Learning in the Time of the Pandemic: Homeschooling Parents Have a Point

Kudos to those brave and innovative parents who have begun to act on their vision and faith in themselves by taking increased control of their children’s learning, shaking off the flaccid, paralyzing national response, striving to do their best for their kids through some form of home or micro-schooling.  In the absence of clear decision on how to proceed, some parents are choosing to take responsibility to keep essential learning moving forward in the only way they feel safe.


For all of us, being human and therefore vulnerable seem reason enough to avoid the virus, to physically distance as much as possible, to try to extinguish it so that our country can finally get back to the business of living.  Communities across the nation having no  incidence of the virus are obviously better positioned to begin the experiment of reopening but schools in the Philadelphia area are not there yet.   A study conducted by the state and  shared with public school superintendents recently ran simulations of different return scenarios;  in one, the longest that students could remain in school was one day without increased cases.  In the most promising scenario, schools remained open for approximately four weeks before having to close.  No one needs simulations to recognize that return to school creates greater risk of exposure not just to children and teachers but to the entire community.  


Absolutely it would be a relief to many parents and teachers to have their children physically back in school; for some households how to handle childcare while parents work is a huge question; but in returning to the classroom and facing the distracting obstacles and safety concerns involved with being in presence of others, children and teachers will not have anything close to a normal creative or social learning experience.  Nothing about a physical return to school would be simple. The experiment to return physically to school will not last. 

 In a letter dated June 24, PA Secretary of Education Pedro Rivera acknowledged that there “is tremendous hunger for precise guidance on reopening” but left the decision as to how to reopen to the districts themselves, leaving school administrators to wrestle with shifting data that seems to make  a firm  conclusion impossible.
https://www.education.pa.gov/Schools/safeschools/emergencyplanning/COVID-19/messages/Pages/June24.aspx
The extraordinary efforts that school district administrators have undertaken in an attempt to create effective in-person instruction is laudable, but it’s planning on quicksand, sapping a sense of calm and focus not only from parents but also from teachers who find themselves in limbo, distracted by doubt and inundated with shifting return-planning minutiae.   Teachers cannot plan while standing on quicksand, either.


Moving solely to a home-schooling model has its own issues.  In our diverse nation, interaction and argument grow understanding, and so the forming of small and potentially insular learning-pods should give us pause; but the same passion for freedom that made America an almost-virtuous nation at its inception also empowers parents as essential communicators of their individual experiences, perspectives, history, culture,  beliefs, and values.  This learning from their parents is unquestionably the most important in a young person’s life.  We are all worthwhile and absolutely essential in shaping and preserving our versions of the  American dream for our children.  Out of that exercising of individual freedom may come a larger health as we offer our visions through our children for the consideration and potential enrichment of the national community.  In a healthy world, public school classrooms are the best place for bringing together diverse points of view; for now, however, the best possible health – intellectual and physical – has to be grounded at home.  

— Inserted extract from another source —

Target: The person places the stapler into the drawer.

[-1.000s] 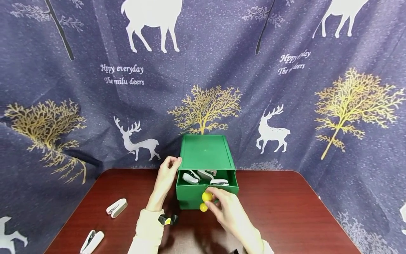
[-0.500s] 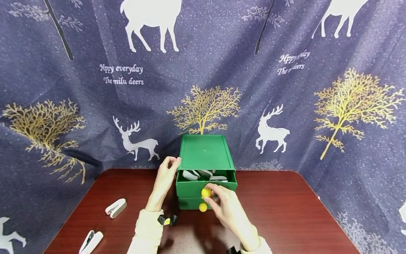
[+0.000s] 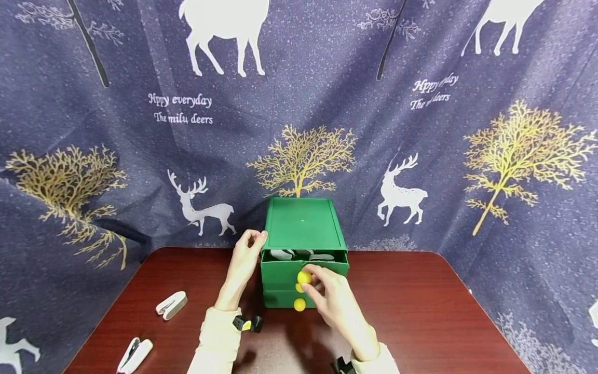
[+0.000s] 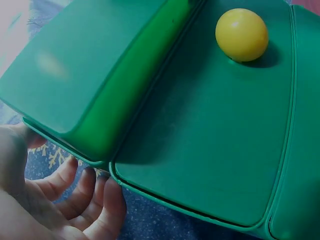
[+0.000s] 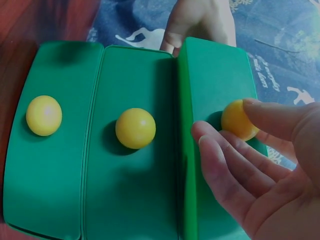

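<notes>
At the front of the green cabinet (image 3: 302,223), our right hand (image 3: 334,297) pinches the top yellow knob (image 3: 304,277) between thumb and fingers, and the top drawer (image 3: 279,274) stands partly out from the cabinet with white staplers (image 3: 282,254) inside. Our left hand (image 3: 245,257) rests at the cabinet's left side, fingers loosely bent and a little apart, tips against its edge. Well left of the cabinet, we see two loose staplers (image 3: 172,305) lying on the table (image 3: 411,306).

Creased blue-purple cloth backdrop (image 3: 317,98) — 3 gold trees (image 3: 298,179), white deer (image 3: 403,196), pale lettering (image 3: 183,119) — behind a reddish-brown tabletop (image 3: 411,301)
</notes>
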Action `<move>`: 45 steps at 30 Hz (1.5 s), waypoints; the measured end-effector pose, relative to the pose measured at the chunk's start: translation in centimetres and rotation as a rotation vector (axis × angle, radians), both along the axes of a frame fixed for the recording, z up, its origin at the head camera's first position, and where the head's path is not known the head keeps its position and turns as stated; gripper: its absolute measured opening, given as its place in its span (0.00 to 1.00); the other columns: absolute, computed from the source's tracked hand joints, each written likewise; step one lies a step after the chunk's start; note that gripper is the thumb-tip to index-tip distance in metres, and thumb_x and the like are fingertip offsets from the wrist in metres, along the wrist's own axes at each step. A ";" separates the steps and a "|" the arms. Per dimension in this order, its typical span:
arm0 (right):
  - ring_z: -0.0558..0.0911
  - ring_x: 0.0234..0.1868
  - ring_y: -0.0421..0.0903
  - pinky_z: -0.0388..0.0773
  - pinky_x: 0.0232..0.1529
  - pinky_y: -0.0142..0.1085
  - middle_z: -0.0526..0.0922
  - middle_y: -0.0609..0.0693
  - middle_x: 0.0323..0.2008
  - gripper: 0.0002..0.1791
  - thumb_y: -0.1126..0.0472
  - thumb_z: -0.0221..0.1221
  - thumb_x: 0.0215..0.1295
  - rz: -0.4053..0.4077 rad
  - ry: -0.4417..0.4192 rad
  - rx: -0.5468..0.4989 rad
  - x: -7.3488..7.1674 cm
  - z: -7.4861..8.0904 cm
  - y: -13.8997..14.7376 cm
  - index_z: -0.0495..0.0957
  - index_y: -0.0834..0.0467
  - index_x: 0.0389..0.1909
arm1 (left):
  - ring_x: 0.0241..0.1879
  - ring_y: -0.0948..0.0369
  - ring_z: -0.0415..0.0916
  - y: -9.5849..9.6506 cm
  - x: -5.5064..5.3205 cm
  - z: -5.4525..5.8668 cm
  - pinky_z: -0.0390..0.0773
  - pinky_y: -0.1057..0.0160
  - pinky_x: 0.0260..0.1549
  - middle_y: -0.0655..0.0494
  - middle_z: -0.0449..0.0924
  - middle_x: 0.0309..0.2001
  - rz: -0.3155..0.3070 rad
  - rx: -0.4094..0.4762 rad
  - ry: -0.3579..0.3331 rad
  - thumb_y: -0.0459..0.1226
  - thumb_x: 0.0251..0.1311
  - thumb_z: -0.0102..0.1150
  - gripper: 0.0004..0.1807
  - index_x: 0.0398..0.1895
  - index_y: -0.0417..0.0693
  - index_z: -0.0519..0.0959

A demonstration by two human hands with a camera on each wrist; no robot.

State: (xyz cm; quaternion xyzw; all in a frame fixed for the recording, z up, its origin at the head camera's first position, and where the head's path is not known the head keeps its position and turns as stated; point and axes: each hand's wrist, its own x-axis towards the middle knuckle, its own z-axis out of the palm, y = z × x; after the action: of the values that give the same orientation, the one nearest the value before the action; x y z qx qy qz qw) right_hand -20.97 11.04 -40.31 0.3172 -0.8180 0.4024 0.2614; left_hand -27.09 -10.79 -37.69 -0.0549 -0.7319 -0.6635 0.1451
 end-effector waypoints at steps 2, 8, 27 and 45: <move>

 Like parents, teachers share the desire to nurture and guide; fortunately it is not too late to empower teachers to seize the day and join parents in doing this important work.  Teachers and parents need a firm decision about how school will look in the fall; neither can thrive with a decision that could change in a day or a month.   Districts need to liberate teachers to work in safety, undistracted by indecision and overzealous micromanagement, empowered to create rich, positive online approaches now


To richly educate their students, teachers need these dwindling weeks of summer – time they did not have in the spring – to focus and prepare for online learning that is personal, thoughtful, focused, and inspiring – learning experiences that will build an effective bridge to the home.  


 Failing that, parents will need to follow their own best instincts.

…Somebody should.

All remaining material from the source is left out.